Turek, whose lecture,”Too Busy to Do Good Work” at MozCon 2015 laid out “21 daily habits to master for increased productivity,” encourages people to “block out 2–4 hours every day in your calendar for uninterrupted work.”
Early risers might be better off doing their best, uninterrupted, work in the mornings, while night owls might do best to power through tasks towards the end of the day.
This may or may not work for you, depending on your level of seniority.
“Stop taking meetings throughout the week: Monday at 2 p.m., Wednesday at 11 a.m., Friday at 4 p.m., etc. Instead, set aside a single day for meetings,” Jason Shah, founder and CEO of collaboration platform Do, writes in Forbes.
“Most leaders find mid-week is desirable, as it breaks up their work week. Monday is a good time to plan and prepare, and Friday is a good time to review and reflect,” Shah continues. ”Tuesdays, Wednesdays, or Thursdays are ideal days to engage in meetings, depending on what works best for you. When you only take meetings once per week, you’ll have longer stretches of uninterrupted time to focus on higher-value tasks.”
Carson Tate, founder of management consulting firm Working Simply, writes about how a senior executive client at a big company had days that were so packed, her female employees began “following her into the restroom, file folders in hand, to get answers to their many questions” in The New York Times.
Can you imagine?

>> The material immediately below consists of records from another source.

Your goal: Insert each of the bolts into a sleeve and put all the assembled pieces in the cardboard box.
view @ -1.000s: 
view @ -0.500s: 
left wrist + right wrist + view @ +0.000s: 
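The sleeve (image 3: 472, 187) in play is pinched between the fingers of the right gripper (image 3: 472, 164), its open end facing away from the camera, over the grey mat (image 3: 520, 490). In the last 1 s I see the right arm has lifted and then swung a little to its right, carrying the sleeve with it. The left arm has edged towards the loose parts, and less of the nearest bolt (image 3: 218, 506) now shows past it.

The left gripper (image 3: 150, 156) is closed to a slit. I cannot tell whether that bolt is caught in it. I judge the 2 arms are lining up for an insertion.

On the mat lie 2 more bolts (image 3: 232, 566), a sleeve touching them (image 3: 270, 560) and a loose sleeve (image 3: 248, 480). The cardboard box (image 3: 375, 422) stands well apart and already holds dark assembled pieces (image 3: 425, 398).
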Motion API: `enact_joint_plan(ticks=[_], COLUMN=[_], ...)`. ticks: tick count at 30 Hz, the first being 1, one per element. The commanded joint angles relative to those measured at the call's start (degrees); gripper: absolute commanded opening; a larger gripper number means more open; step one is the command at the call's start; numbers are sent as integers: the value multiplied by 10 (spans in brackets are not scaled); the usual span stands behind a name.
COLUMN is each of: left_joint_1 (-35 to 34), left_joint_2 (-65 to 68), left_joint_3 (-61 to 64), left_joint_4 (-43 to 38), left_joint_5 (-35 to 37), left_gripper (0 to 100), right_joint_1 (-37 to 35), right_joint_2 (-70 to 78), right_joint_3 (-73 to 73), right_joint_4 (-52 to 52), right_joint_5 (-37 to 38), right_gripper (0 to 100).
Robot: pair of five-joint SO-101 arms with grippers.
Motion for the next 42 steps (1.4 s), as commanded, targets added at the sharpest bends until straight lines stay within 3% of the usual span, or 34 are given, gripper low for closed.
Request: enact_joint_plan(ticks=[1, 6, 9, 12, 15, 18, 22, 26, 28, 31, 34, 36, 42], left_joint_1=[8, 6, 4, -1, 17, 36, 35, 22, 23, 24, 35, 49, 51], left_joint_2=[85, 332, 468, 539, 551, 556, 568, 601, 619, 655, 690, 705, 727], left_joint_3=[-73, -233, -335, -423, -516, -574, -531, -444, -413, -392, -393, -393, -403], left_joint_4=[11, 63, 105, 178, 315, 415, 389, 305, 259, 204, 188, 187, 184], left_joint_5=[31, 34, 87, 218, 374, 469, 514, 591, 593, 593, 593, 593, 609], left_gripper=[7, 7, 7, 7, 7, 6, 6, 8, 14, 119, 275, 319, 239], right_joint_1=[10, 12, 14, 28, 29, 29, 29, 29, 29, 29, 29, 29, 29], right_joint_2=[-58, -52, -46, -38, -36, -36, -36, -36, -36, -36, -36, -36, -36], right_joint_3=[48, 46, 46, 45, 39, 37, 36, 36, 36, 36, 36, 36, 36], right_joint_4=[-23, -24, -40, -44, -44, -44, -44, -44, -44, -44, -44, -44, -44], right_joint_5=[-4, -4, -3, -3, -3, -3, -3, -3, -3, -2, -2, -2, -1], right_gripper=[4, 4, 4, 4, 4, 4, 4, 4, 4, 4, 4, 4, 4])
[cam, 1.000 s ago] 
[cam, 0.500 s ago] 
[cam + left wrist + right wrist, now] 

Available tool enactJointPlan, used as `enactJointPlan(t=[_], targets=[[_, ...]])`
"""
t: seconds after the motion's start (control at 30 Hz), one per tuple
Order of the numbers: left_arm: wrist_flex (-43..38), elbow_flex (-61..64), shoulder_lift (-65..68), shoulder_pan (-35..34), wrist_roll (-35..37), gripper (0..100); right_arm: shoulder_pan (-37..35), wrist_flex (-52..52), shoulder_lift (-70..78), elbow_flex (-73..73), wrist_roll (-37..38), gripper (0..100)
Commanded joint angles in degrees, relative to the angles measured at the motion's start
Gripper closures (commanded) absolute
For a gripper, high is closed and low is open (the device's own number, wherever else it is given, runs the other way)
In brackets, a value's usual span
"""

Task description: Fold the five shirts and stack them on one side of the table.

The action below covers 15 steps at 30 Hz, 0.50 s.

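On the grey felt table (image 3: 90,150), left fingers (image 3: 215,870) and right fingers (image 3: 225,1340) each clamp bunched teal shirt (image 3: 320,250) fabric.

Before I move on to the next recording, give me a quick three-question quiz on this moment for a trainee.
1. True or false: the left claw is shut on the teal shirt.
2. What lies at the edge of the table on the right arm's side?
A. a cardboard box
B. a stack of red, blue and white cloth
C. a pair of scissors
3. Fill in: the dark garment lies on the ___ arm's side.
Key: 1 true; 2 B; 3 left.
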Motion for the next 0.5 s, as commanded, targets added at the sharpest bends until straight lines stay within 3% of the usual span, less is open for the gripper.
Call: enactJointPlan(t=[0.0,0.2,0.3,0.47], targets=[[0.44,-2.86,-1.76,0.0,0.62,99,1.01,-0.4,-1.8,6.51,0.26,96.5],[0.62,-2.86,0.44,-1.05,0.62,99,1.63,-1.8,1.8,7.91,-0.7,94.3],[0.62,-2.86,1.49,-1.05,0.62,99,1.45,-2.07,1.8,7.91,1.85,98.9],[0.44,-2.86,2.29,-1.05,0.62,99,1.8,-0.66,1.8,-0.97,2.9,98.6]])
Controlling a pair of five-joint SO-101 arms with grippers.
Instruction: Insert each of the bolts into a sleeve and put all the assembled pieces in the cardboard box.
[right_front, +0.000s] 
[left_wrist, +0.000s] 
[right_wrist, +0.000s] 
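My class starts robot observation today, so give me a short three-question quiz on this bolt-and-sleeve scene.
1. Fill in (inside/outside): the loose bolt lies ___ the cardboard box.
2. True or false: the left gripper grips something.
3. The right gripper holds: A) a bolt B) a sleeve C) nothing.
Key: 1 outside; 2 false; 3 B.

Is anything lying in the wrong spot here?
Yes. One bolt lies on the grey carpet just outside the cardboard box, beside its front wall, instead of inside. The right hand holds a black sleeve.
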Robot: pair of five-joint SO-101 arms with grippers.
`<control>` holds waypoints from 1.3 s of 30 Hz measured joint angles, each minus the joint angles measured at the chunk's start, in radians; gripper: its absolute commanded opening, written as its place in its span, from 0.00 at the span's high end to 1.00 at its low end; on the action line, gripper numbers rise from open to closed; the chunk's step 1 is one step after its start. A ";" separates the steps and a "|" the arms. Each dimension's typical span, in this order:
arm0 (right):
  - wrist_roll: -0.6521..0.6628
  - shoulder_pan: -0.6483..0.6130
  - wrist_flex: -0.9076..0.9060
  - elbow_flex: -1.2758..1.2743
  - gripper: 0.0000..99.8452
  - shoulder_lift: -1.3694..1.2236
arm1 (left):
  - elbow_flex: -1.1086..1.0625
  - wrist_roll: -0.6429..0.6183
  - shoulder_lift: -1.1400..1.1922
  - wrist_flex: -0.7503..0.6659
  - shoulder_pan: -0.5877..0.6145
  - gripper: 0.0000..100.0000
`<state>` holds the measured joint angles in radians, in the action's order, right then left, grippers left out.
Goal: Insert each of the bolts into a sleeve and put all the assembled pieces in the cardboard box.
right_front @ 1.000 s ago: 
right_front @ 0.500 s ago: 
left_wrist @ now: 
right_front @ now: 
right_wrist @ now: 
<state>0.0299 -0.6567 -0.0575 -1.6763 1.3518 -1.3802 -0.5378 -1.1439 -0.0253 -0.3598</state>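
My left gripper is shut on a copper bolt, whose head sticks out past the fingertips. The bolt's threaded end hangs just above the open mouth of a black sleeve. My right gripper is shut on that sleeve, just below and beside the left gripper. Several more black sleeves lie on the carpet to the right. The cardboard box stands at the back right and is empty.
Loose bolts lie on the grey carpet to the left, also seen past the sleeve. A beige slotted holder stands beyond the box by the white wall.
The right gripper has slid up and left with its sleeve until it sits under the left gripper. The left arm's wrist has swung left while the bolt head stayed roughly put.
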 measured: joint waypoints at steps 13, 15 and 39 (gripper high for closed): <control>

Not only was this executive’s personal space encroached upon, it was also a major signal that she had so much going on that her direct reports had trouble getting to her.
Tate later includes tips for managing meetings— including this trick.
“For in-person meetings, consider requiring everyone to stand up. This is very effective, because leg fatigue soon sets in and everyone has an incentive to keep the meeting short,” Tate writes.